Secuenciación de ADN
Cómo se determina el orden de las bases en el ADN, desde el método de terminación de cadena de Sanger hasta las tecnologías masivamente paralelas que leen genomas completos.
Definition
La secuenciación de ADN es la determinación del orden preciso de los nucleótidos en una molécula de ADN, lograda históricamente mediante la síntesis con terminación de cadena y ahora predominantemente por métodos masivamente paralelos que leen muchos fragmentos simultáneamente.
Scope
Este tema abarca los métodos para leer la secuencia de nucleótidos del ADN: el método de terminación de cadena (Sanger) y su principio de terminación específica de base, y los enfoques de alto rendimiento y masivamente paralelos que lo sucedieron e hicieron rutinaria la secuenciación a escala genómica. Trata la lógica de la secuenciación; la amplificación y la clonación que preparan el ADN para la secuenciación se cubren en temas complementarios.
Core questions
- ¿Cómo revela la secuenciación por terminación de cadena el orden de las bases?
- ¿Por qué los dideoxinucleótidos marcados hicieron práctica la secuenciación?
- ¿Cómo escalan los métodos masivamente paralelos la secuenciación a genomas completos?
- ¿Cómo se ensamblan las lecturas cortas en secuencias más largas y genomas?
Key theories
- Secuenciación por terminación de cadena
- La síntesis en presencia de dideoxinucleótidos que terminan la cadena produce un conjunto de fragmentos que terminan en cada ocurrencia de una base dada, y ordenar estos por longitud revela la secuencia, como introdujeron Sanger y sus colegas.
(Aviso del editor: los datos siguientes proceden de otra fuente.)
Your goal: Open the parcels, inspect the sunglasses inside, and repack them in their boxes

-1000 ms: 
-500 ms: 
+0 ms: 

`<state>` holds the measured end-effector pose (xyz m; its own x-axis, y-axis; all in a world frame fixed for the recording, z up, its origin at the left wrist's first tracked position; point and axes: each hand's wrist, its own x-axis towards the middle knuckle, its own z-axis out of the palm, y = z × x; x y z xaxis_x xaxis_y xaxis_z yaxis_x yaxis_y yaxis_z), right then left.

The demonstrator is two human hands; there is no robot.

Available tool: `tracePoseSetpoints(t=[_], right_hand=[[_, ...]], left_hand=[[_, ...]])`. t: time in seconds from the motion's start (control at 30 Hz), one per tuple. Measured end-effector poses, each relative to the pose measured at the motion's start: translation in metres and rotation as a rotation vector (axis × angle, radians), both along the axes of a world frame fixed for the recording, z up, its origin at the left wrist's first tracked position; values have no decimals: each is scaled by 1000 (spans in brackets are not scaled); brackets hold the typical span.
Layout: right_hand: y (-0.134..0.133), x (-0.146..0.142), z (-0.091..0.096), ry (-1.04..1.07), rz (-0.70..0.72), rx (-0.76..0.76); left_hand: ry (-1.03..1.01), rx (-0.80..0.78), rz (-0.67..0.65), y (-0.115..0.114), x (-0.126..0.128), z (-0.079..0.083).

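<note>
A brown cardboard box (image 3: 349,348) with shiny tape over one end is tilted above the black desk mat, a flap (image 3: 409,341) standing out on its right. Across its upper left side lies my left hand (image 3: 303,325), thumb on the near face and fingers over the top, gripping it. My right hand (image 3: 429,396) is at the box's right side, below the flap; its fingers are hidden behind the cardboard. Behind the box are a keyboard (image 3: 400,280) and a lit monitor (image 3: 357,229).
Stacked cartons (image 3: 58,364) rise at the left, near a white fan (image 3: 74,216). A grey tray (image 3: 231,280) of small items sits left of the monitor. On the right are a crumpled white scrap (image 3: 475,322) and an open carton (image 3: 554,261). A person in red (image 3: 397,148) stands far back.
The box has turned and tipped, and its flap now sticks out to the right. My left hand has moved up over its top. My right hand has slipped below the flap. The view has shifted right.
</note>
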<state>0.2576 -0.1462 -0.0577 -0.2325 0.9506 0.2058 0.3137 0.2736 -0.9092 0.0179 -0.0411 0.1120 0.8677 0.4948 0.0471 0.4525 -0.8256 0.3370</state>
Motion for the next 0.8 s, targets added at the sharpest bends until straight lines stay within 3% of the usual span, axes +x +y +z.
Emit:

- Secuenciación masivamente paralela
- La lectura de un número enorme de fragmentos de ADN a la vez y la reconstrucción computacional de la secuencia redujeron drásticamente el costo y aumentaron el rendimiento, lo que permitió la secuenciación rutinaria a escala genómica.
Mechanisms
En la secuenciación por terminación de cadena, se extiende un cebador a lo largo de una plantilla en presencia de nucleótidos normales más una pequeña proporción de dideoxinucleótidos que, una vez incorporados, detienen la síntesis; el resultado es un conjunto anidado de fragmentos cuya base terminal se conoce, los cuales se separan por tamaño para leer la secuencia. Las plataformas masivamente paralelas modernas inmovilizan y amplifican muchos fragmentos de plantilla y detectan la incorporación de bases en todos ellos simultáneamente, generando un gran número de lecturas cortas que el software alinea o ensambla en la secuencia completa.
Clinical relevance
La secuenciación es la base del diagnóstico genético, la genómica del cáncer, la vigilancia de patógenos y los enfoques personalizados de la medicina; se ofrece como significado, no como orientación clínica.
History
El método de terminación de cadena de Sanger y el método químico paralelo de Maxam-Gilbert, ambos de la década de 1970, hicieron factible la secuenciación de ADN y obtuvieron el reconocimiento del Premio Nobel; el auge de las tecnologías masivamente paralelas en la década de 2000 redujo los costos en órdenes de magnitud e inauguró la era genómica.
Key figures
- Frederick Sanger
- Walter Gilbert
Related topics
Seminal works
- sanger1977
- lodish2016
Frequently asked questions
- ¿Qué es un dideoxinucleótido y por qué se utiliza en la secuenciación?
- Es un nucleótido modificado que, una vez añadido, detiene la síntesis posterior; su incorporación en posiciones aleatorias genera fragmentos que terminan en cada base, lo que revela la secuencia.
- ¿Cómo se pueden secuenciar genomas completos tan rápidamente ahora?
- Las plataformas masivamente paralelas leen millones de fragmentos de ADN a la vez y utilizan software para ensamblarlos, lo que aumenta enormemente la velocidad y reduce el costo en comparación con los métodos anteriores.